== Information supplied ==
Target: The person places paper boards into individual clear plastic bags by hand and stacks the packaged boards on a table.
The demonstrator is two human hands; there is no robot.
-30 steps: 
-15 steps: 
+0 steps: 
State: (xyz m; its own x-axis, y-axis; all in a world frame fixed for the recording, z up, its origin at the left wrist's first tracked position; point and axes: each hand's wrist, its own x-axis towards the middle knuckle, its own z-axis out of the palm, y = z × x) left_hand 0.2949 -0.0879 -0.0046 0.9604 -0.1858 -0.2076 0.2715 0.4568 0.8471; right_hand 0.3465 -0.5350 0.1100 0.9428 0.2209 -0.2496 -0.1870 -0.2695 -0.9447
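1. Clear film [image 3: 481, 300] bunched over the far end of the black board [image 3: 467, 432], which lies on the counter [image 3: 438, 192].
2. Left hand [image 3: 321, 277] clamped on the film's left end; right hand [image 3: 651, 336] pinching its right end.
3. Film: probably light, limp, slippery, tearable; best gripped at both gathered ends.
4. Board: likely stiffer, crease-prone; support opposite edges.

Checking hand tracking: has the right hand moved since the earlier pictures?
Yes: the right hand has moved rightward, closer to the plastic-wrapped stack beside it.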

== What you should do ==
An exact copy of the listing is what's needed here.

== Task solution ==
Target: The person places paper boards into individual clear plastic bags by hand and stacks the packaged boards on a table.
The demonstrator is two human hands; there is no robot.
-30 steps: 
-15 steps: 
+0 steps: 
State: (xyz m; its own x-axis, y-axis; all in a world frame fixed for the recording, z up, its origin at the left wrist's first tracked position; point and axes: each hand's wrist, its own x-axis towards the middle knuckle, its own z-axis out of the palm, y = z × x) left_hand 0.2949 -0.0879 -0.0046 0.9604 -0.1858 -0.2076 0.2715 0.4568 0.8471; right_hand 0.3465 -0.5350 0.1100 0.9428 0.2209 -0.2496 -0.1870 -0.2695 -0.9447
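1. Clear film [image 3: 481, 300] bunched over the far end of the black board [image 3: 467, 432], which lies on the counter [image 3: 438, 192].
2. Left hand [image 3: 321, 277] clamped on the film's left end; right hand [image 3: 651, 336] pinching its right end.
3. Film: probably light, limp, slippery, tearable; best gripped at both gathered ends.
4. Board: likely stiffer, crease-prone; support opposite edges.

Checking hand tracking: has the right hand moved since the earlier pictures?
Yes: the right hand has moved rightward, closer to the plastic-wrapped stack beside it.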

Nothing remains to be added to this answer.